Your output should be the lines below from the one holding "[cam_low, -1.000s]" through the one holding "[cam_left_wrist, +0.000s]", transcribed exactly, with no pictures.

··· Supplied data

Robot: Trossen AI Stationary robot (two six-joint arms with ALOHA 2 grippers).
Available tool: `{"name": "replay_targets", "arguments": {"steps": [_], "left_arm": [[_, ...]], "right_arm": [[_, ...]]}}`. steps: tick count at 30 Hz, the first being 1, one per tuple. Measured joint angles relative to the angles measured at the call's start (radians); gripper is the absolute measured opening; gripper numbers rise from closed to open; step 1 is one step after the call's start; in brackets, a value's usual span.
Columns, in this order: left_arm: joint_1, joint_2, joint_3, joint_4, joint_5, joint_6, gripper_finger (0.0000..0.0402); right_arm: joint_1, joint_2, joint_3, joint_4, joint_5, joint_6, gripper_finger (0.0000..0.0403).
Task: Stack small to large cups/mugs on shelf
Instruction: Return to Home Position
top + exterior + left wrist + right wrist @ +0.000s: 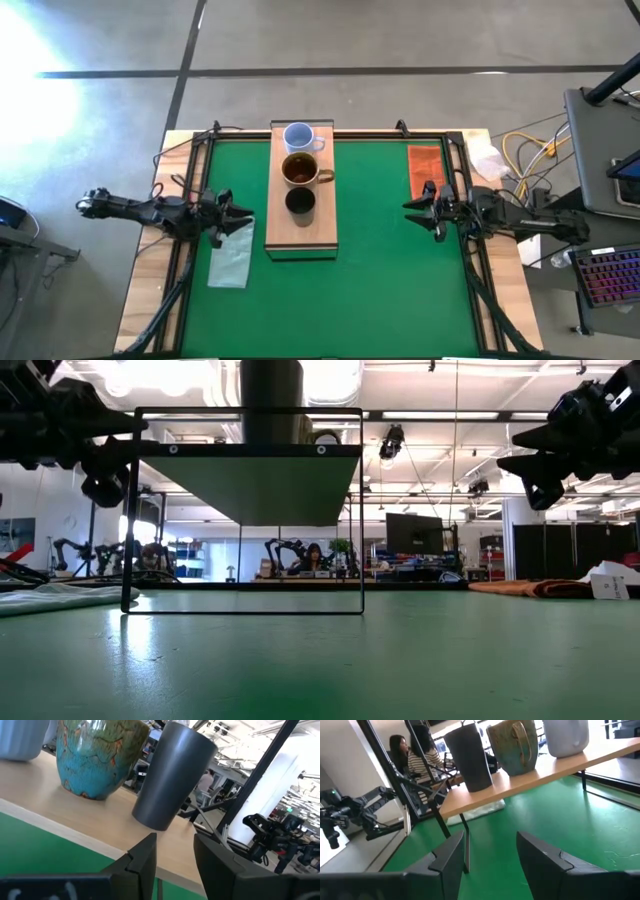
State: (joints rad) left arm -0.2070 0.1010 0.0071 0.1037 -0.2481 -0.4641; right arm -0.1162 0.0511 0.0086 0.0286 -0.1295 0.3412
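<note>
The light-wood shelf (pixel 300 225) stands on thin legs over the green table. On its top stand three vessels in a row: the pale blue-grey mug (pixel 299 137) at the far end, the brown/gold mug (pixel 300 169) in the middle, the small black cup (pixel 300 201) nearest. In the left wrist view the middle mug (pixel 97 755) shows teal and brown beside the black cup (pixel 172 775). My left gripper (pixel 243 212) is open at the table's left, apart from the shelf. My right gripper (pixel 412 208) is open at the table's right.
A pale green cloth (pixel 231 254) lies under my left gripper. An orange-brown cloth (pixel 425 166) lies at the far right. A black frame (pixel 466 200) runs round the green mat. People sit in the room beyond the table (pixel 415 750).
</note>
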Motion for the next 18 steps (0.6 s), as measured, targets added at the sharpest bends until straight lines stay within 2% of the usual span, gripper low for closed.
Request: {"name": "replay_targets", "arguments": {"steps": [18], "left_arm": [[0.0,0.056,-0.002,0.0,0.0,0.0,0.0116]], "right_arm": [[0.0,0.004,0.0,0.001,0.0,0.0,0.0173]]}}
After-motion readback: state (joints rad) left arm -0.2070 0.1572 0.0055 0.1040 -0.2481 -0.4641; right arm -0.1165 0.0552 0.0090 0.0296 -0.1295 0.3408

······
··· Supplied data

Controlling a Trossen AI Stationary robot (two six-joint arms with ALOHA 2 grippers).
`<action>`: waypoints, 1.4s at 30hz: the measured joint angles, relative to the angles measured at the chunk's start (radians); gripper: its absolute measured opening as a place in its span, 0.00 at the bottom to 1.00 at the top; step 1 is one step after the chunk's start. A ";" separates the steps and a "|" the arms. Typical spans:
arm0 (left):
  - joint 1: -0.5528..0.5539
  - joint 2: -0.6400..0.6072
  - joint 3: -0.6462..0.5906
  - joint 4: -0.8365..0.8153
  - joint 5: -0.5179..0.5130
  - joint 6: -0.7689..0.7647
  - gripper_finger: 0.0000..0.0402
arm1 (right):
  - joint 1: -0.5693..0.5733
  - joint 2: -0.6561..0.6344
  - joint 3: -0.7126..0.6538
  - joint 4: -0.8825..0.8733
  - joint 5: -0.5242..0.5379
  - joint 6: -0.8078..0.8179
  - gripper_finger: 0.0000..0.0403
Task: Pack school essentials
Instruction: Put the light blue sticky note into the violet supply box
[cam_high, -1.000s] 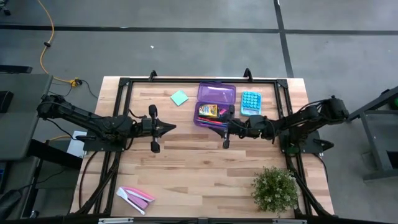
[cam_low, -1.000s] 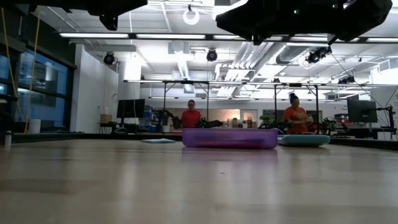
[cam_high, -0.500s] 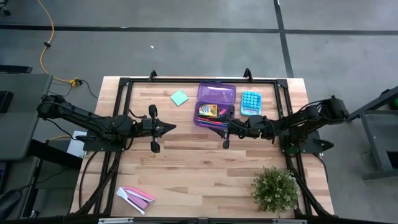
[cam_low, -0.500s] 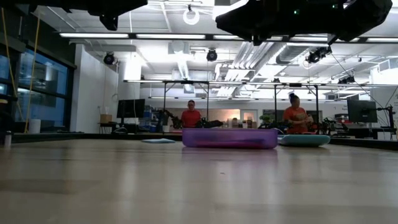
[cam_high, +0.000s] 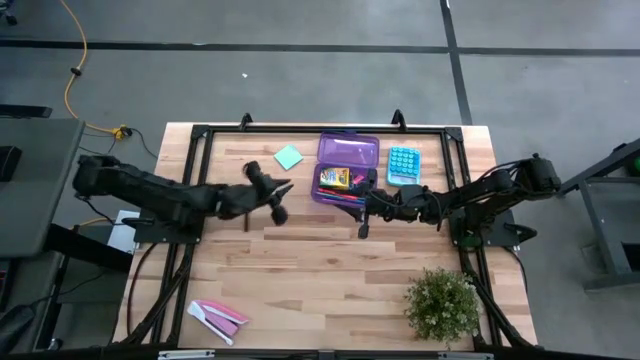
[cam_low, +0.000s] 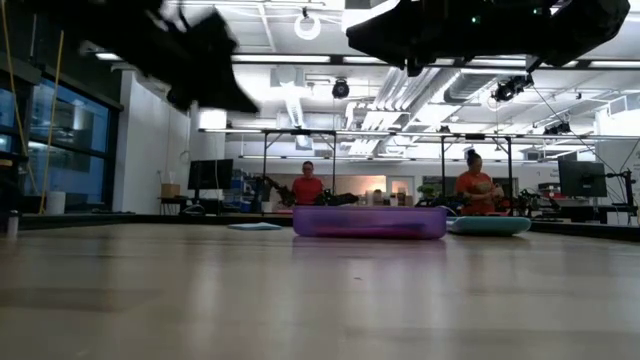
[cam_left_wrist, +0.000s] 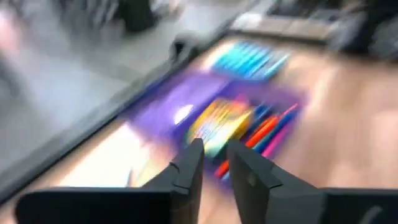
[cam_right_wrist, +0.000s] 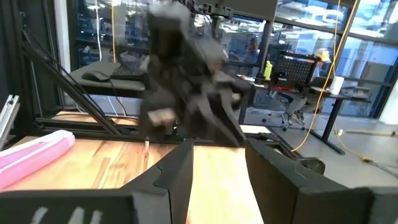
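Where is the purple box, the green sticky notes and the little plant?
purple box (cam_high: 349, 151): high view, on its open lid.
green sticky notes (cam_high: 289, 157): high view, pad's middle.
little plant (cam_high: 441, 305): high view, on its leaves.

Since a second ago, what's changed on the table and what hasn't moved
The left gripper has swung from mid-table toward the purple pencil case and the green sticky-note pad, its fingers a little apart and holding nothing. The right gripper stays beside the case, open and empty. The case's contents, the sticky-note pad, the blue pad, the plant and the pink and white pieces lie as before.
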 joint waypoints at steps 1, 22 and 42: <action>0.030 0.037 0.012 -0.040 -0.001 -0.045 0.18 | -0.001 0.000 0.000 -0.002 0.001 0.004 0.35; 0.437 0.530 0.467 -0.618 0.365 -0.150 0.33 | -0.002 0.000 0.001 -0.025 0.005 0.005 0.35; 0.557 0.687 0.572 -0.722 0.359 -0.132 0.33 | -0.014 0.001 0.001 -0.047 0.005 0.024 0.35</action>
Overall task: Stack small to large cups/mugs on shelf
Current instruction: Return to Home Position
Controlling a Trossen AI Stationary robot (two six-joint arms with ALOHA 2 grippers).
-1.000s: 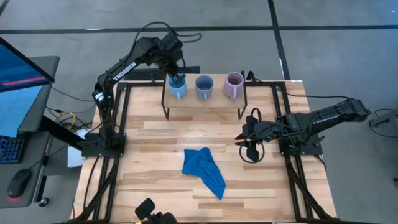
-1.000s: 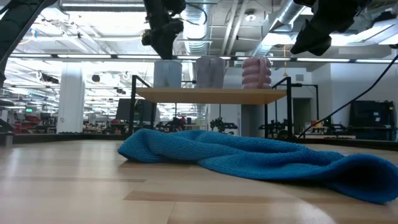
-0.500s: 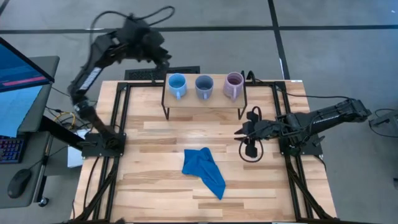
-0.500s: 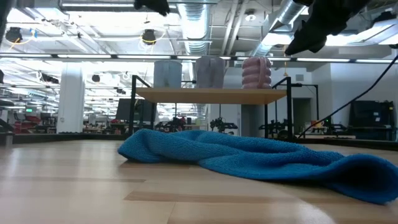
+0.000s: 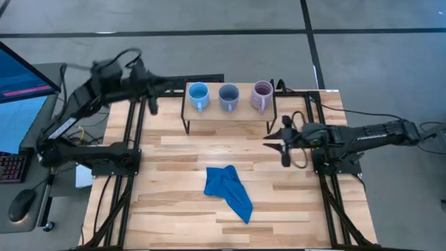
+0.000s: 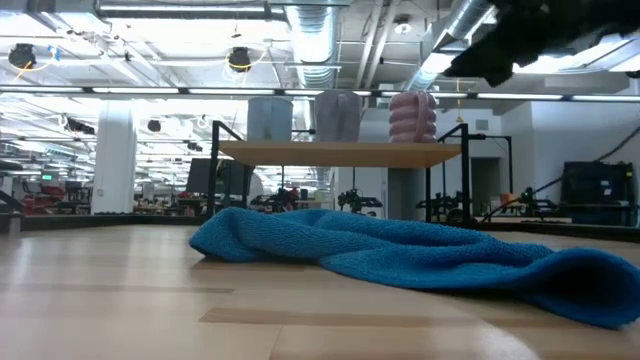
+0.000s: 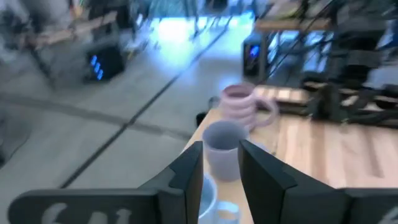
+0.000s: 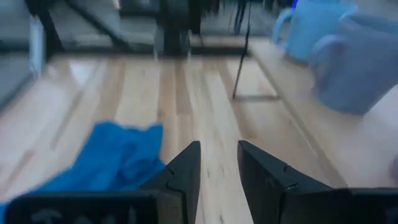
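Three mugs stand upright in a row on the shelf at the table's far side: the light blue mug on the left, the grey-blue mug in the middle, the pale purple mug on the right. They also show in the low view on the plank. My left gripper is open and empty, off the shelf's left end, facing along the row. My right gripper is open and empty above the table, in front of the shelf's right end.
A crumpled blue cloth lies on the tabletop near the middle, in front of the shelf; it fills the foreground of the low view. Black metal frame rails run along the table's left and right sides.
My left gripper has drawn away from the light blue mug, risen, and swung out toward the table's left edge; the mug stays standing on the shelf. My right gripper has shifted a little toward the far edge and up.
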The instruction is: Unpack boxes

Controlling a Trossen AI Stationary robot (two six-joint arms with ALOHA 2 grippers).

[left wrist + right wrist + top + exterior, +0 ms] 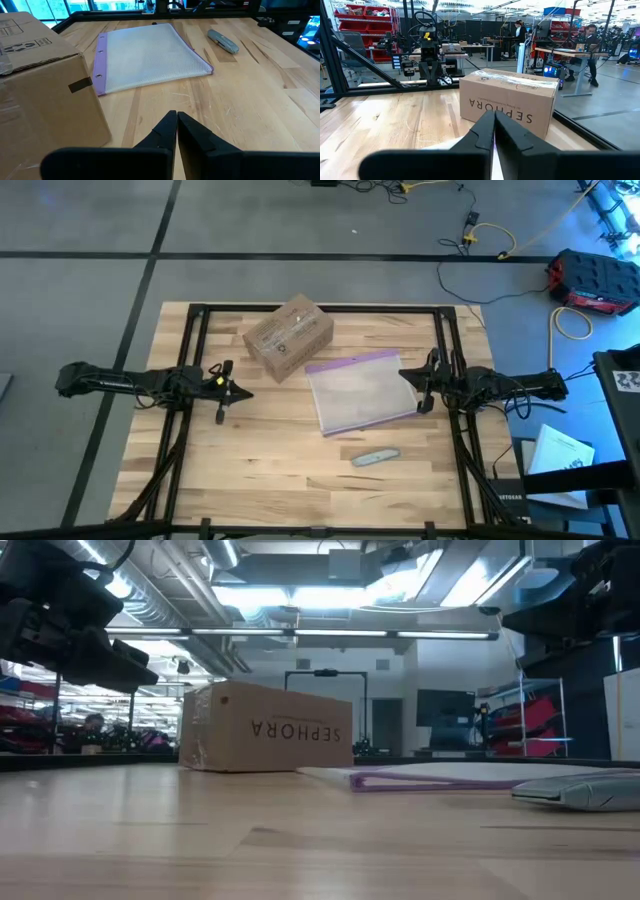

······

> Output of the task
[cam_low, -1.000s] 
[cam_high, -0.500s] 
[cam_low, -0.500s] 
[cam_high, +0.000s] 
[cam_low, +0.000s] 
[cam_left_wrist, +0.000s] 

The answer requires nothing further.